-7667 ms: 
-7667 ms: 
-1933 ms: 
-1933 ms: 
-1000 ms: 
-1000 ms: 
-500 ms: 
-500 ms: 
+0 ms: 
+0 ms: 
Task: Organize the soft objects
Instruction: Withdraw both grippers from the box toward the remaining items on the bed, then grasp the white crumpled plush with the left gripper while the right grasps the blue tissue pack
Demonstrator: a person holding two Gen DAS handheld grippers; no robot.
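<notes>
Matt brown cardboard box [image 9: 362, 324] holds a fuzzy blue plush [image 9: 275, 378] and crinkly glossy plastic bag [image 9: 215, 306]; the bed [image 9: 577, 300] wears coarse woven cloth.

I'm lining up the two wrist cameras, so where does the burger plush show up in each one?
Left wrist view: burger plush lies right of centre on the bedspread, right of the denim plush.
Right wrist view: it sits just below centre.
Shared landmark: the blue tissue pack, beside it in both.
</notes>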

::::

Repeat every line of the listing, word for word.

--- EXERCISE OUTPUT ---
-7667 ms: 
-7667 ms: 
-1933 ms: 
-1933 ms: 
-1000 ms: 
-1000 ms: 
-500 ms: 
-500 ms: 
+0 ms: 
+0 ms: 
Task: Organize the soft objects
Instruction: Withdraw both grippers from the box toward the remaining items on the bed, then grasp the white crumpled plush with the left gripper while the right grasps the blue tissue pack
Demonstrator: a person holding two Gen DAS handheld grippers; no robot.
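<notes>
Matt brown cardboard box [image 9: 362, 324] holds a fuzzy blue plush [image 9: 275, 378] and crinkly glossy plastic bag [image 9: 215, 306]; the bed [image 9: 577, 300] wears coarse woven cloth.

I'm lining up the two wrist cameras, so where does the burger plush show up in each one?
Left wrist view: burger plush lies right of centre on the bedspread, right of the denim plush.
Right wrist view: it sits just below centre.
Shared landmark: the blue tissue pack, beside it in both.
</notes>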

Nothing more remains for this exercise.